▸ **What the exercise asks**
Copy the records word for word. Pictures do not go in.

[[ Supplied data open ]]

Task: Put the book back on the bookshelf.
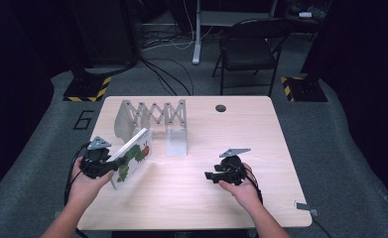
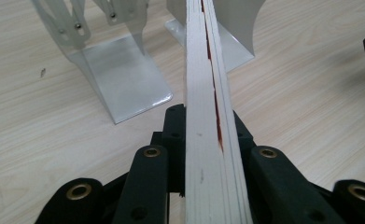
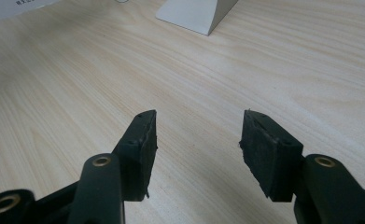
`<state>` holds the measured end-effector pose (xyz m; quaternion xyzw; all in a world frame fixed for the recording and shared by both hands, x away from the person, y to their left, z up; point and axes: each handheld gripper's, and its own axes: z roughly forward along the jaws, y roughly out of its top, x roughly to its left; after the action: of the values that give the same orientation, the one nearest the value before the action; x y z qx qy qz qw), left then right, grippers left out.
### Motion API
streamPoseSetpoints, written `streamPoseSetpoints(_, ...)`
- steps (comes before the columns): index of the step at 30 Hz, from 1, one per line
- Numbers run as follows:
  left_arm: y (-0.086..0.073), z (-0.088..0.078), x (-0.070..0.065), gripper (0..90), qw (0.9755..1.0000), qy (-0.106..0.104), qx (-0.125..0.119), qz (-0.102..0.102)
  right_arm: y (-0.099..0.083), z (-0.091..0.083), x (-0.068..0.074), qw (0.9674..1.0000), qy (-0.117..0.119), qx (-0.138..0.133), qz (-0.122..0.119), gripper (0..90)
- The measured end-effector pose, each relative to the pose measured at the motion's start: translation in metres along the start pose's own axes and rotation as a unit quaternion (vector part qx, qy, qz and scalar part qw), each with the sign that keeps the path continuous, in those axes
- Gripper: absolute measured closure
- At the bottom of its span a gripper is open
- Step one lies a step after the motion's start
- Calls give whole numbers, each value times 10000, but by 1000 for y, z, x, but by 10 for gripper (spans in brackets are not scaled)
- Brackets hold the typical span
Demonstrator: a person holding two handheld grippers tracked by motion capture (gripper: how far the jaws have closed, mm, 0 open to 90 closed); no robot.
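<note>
Left of centre in the high view: left gripper [image 1: 113,164] clamps a picture book [image 1: 133,157], apparently a caterpillar cover, tilted beside the expanding metal book rack [image 1: 154,119]. Right: right gripper [image 1: 210,175], fingers [image 3: 140,149] half-spread, nothing between, over the table [image 1: 241,129].

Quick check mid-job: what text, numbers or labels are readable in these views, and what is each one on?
"6": large dark numeral on the grey floor mat left of the light wooden table.
Cover of the white picture book with the green caterpillar, clamped in the left gripper: no lettering readable.
Small dark print on a white sheet at the top left corner of the right gripper view: too blurred to read.
</note>
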<state>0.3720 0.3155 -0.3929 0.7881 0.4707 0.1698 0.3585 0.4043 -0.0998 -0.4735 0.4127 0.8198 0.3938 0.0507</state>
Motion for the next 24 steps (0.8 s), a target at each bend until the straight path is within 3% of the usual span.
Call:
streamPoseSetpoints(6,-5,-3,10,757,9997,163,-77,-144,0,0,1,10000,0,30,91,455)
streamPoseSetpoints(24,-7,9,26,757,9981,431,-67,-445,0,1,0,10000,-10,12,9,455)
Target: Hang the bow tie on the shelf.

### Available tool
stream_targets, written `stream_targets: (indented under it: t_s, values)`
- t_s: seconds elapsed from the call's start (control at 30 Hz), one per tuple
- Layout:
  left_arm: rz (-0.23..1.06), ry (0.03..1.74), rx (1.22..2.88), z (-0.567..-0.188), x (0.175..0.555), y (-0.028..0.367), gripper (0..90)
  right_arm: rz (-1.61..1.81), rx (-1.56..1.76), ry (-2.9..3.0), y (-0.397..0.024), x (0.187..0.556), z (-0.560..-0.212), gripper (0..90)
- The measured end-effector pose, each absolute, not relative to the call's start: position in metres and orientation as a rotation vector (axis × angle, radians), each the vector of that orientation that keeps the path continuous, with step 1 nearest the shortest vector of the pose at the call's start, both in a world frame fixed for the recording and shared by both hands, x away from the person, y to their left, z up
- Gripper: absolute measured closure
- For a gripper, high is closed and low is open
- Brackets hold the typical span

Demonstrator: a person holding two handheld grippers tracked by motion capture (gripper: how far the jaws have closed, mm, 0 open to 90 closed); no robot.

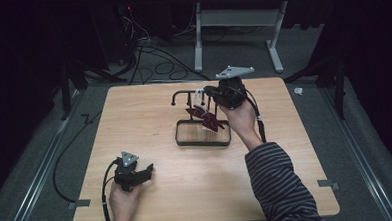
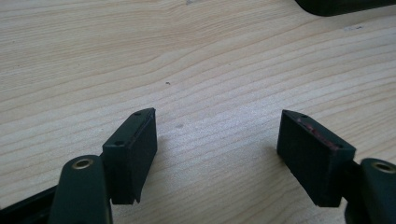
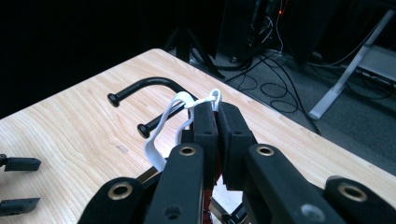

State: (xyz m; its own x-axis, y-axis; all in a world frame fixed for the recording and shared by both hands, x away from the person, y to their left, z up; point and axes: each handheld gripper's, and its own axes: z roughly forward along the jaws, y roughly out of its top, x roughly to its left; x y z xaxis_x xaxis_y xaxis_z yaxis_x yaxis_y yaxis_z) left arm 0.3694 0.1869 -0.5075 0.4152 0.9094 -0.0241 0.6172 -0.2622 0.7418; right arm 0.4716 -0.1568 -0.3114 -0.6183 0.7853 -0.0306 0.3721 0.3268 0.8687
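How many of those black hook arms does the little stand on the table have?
2. On the black stand, one curved arm ends in a knob at upper left; the second pokes out lower, behind the white strap pinched by the right gripper. More may be hidden.

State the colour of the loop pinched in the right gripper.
White: the loop shows best in the right gripper view, pinched by the right gripper.

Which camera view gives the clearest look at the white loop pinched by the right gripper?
The right gripper view: the white loop hangs close up beside the shut right gripper, near the black stand. The high view shows it as a small white speck. The left gripper view looks at the table.
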Motion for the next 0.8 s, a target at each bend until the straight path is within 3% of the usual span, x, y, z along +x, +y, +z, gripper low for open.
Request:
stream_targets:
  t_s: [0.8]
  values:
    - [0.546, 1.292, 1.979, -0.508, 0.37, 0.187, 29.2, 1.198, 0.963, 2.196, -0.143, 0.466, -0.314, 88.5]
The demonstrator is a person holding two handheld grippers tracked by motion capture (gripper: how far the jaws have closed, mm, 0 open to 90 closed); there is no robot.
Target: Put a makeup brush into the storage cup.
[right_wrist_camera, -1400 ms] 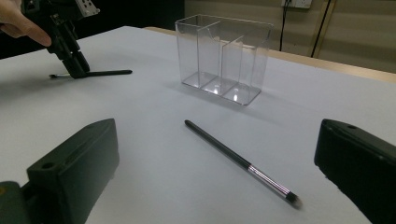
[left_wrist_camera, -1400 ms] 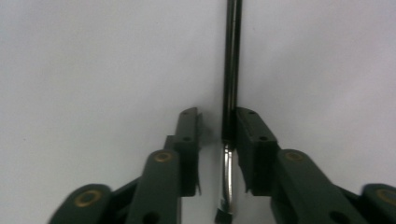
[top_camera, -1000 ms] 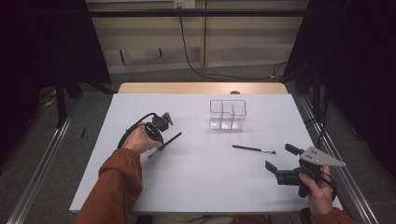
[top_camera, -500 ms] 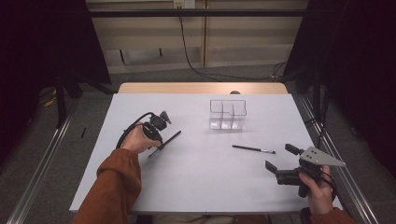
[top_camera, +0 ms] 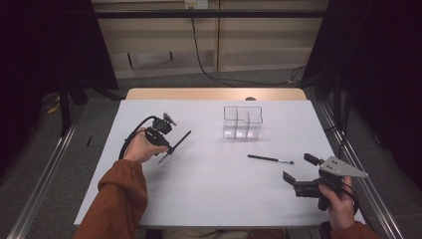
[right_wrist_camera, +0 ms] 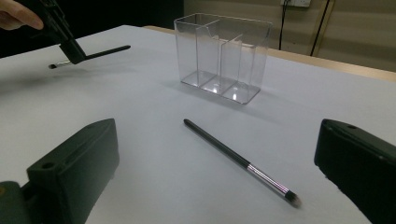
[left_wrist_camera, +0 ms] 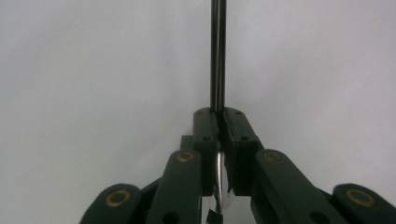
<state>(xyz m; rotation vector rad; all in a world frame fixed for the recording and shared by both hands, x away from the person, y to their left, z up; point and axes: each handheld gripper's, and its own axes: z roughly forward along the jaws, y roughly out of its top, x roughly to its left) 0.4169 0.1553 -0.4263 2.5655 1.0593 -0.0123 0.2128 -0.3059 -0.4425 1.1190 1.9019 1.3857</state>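
Nothing has shifted since the earlier frame: the left gripper (top_camera: pixel 169 145) pinches one slim black brush (top_camera: pixel 175 146) above the table's left, its long axis angled toward the clear organizer (top_camera: pixel 242 121) far to its right, while the right gripper (top_camera: pixel 298 173), jaws spread, faces a second brush (right_wrist_camera: pixel 240 162) lying crosswise just beyond it, with bristles clearer in the right gripper view.

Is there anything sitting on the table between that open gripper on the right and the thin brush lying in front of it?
Nothing visible. The right gripper has its jaws wide open, and bare white table runs from them to the brush. The clear organizer stands farther back, beyond it.
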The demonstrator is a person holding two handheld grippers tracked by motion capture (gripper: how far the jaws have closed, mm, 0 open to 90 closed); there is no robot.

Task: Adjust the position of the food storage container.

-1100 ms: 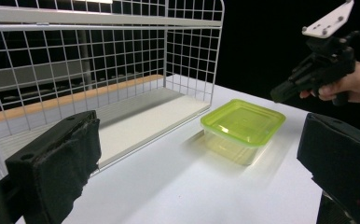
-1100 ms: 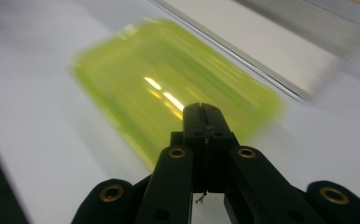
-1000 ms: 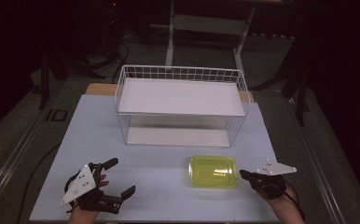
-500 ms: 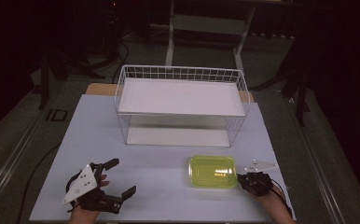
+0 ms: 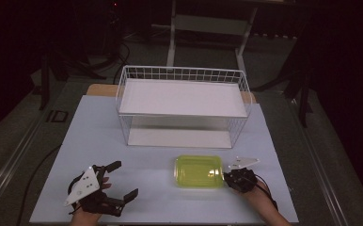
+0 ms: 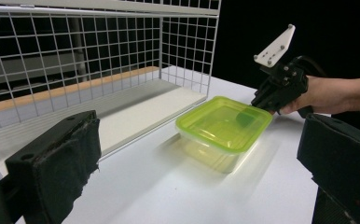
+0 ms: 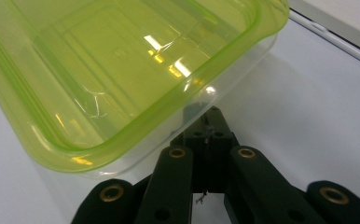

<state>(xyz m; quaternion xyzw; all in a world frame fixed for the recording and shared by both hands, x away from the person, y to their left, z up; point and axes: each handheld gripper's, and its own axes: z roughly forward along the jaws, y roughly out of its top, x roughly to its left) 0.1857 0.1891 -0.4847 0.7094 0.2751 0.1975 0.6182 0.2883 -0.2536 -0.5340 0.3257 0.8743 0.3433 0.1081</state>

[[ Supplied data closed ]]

▸ **Response area**
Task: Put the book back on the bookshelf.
`<state>` holds the measured end-effector pose (xyz m; quaternion xyzw; all in a world frame fixed for the recording and shared by both hands, x away from the person, y to their left, z up; point and axes: each handheld gripper's, and its own axes: z roughly forward along the jaws, y roughly out of its top, x roughly to its left; after the action: of the values that give the same orientation, the one nearest the value before the action; x y z qx qy qz qw), left then right, grippers left out.
### Motion API
streamPoseSetpoints, written `streamPoseSetpoints(_, ...)`
- steps (comes before the columns): index of the step at 30 Hz, from 1, one per line
- Numbers run as follows:
  left_arm: y (-0.086..0.073), z (-0.088..0.078), x (-0.070..0.065), gripper (0..90), qw (0.9755..1.0000), qy (-0.106..0.104), qx (-0.125..0.119), qz (-0.102..0.102)
  right_arm: y (-0.099..0.083), z (-0.091..0.083), x (-0.068..0.074), qw (0.9674..1.0000), qy (-0.117..0.119), qx (-0.138..0.133), qz (-0.122..0.119), gripper (0..90)
- The measured end-effector pose, each relative to the pose measured at the motion's start: translation in metres along the start pose's own axes and rotation as a unit quaternion (vector part qx, qy, qz and scalar part qw), each with the sign that keeps the path continuous, in those axes
- Gripper: absolute measured closure
- At the bottom of its span a gripper is open
- Step one lies a step after the motion's start
- Calls give whole numbers, each value times 10000, but by 1000 for y, z, x, but by 10 for gripper (spans in brackets are not scaled)
- Brackets hold the typical span
Demonstrator: a person holding two handheld grippers tracked by motion capture (gripper: how far the jaws have closed, mm, 0 open to 90 closed); no robot.
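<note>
Left of centre in the high view: left gripper [image 1: 113,164] clamps a picture book [image 1: 133,157], apparently a caterpillar cover, tilted beside the expanding metal book rack [image 1: 154,119]. Right: right gripper [image 1: 210,175], fingers [image 3: 140,149] half-spread, nothing between, over the table [image 1: 241,129].

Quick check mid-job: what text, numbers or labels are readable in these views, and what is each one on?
"6": large dark numeral on the grey floor mat left of the light wooden table.
Cover of the white picture book with the green caterpillar, clamped in the left gripper: no lettering readable.
Small dark print on a white sheet at the top left corner of the right gripper view: too blurred to read.
</note>
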<state>0.3720 0.3155 -0.3929 0.7881 0.4707 0.1698 0.3585 0.4043 -0.0998 -0.4735 0.4127 0.8198 0.3938 0.0507</state>
Motion for the next 24 steps (0.8 s), a target at each bend until the straight path is within 3% of the usual span.
Call:
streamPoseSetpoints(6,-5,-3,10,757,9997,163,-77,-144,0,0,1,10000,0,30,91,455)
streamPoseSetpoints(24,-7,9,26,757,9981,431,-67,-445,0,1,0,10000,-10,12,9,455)
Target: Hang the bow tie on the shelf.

### Available tool
stream_targets, written `stream_targets: (indented under it: t_s, values)`
- t_s: seconds elapsed from the call's start (control at 30 Hz), one per tuple
- Layout:
  left_arm: rz (-0.23..1.06), ry (0.03..1.74), rx (1.22..2.88), z (-0.567..-0.188), x (0.175..0.555), y (-0.028..0.367), gripper (0..90)
  right_arm: rz (-1.61..1.81), rx (-1.56..1.76), ry (-2.9..3.0), y (-0.397..0.024), x (0.187..0.556), z (-0.560..-0.212), gripper (0..90)
- The measured end-effector pose, each absolute, not relative to the call's start: position in metres and orientation as a rotation vector (axis × angle, radians), each the vector of that orientation that keeps the path continuous, with step 1 nearest the shortest vector of the pose at the call's start, both in a world frame fixed for the recording and shared by both hands, x away from the person, y to their left, z up
- Gripper: absolute measured closure
- For a gripper, high is closed and low is open
- Brackets hold the typical span

Demonstrator: a person holding two handheld grippers tracked by motion capture (gripper: how far the jaws have closed, mm, 0 open to 90 closed); no robot.


State: (xyz m; its own x-axis, y-axis; all in a world frame fixed for the recording and shared by both hands, x away from the person, y to their left, z up; point and axes: each handheld gripper's, and its own axes: z roughly forward along the jaws, y roughly out of its top, x roughly to its left; x y z xaxis_x xaxis_y xaxis_z yaxis_x yaxis_y yaxis_z) left arm 0.3694 0.1869 -0.5075 0.4152 0.9094 -0.0241 0.6172 -0.2622 0.7418; right arm 0.4716 -0.1568 -0.3114 -0.6183 0.7853 -0.0306 0.3721 0.3268 0.8687
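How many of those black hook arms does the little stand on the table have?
2. On the black stand, one curved arm ends in a knob at upper left; the second pokes out lower, behind the white strap pinched by the right gripper. More may be hidden.

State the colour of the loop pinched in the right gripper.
White: the loop shows best in the right gripper view, pinched by the right gripper.

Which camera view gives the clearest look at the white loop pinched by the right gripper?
The right gripper view: the white loop hangs close up beside the shut right gripper, near the black stand. The high view shows it as a small white speck. The left gripper view looks at the table.
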Motion for the next 0.8 s, a target at each bend until the straight path is within 3% of the usual span, x, y, z along +x, +y, +z, gripper low for open.
Request:
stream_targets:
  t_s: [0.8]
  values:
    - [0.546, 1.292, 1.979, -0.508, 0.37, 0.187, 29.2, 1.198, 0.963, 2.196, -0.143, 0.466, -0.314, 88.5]
The demonstrator is a person holding two handheld grippers tracked by motion capture (gripper: how far the jaws have closed, mm, 0 open to 90 closed); there is no robot.
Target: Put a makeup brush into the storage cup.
[right_wrist_camera, -1400 ms] 
[left_wrist_camera, -1400 ms] 
[top_camera, -1000 ms] 
[top_camera, -500 ms] 
[top_camera, +0 ms] 
[right_wrist_camera, +0 ms] 
[left_wrist_camera, +0 ms] 
<state>(xyz m; rotation vector rad; all in a world frame fixed for the recording and shared by both hands, x away from the person, y to their left, z up; point and axes: each handheld gripper's, and its own axes: z roughly forward along the jaws, y roughly out of its top, x roughly to its left) 0.4169 0.1553 -0.4263 2.5655 1.0593 -0.0123 0.2128 -0.3059 -0.4425 1.1190 1.9019 1.3857</state>
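Nothing has shifted since the earlier frame: the left gripper (top_camera: pixel 169 145) pinches one slim black brush (top_camera: pixel 175 146) above the table's left, its long axis angled toward the clear organizer (top_camera: pixel 242 121) far to its right, while the right gripper (top_camera: pixel 298 173), jaws spread, faces a second brush (right_wrist_camera: pixel 240 162) lying crosswise just beyond it, with bristles clearer in the right gripper view.

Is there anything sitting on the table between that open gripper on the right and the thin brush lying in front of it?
Nothing visible. The right gripper has its jaws wide open, and bare white table runs from them to the brush. The clear organizer stands farther back, beyond it.
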The demonstrator is a person holding two handheld grippers tracked by motion capture (gripper: how far the jaws have closed, mm, 0 open to 90 closed); there is no robot.

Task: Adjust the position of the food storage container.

-1100 ms: 
-1100 ms: 
-1000 ms: 
-500 ms: 
+0 ms: 
+0 ms: 
+0 ms: 

<state>(xyz m; quaternion xyzw; all in a world frame fixed for the recording and shared by both hands, x away from the person, y to their left, z up; point and axes: each handheld gripper's, and its own axes: z roughly forward along the jaws, y roughly out of its top, x roughly to its left) 0.1857 0.1891 -0.4847 0.7094 0.2751 0.1975 0.6182 0.2883 -0.2536 -0.5340 0.3257 0.8743 0.3433 0.1081</state>

That's the full output for the exercise.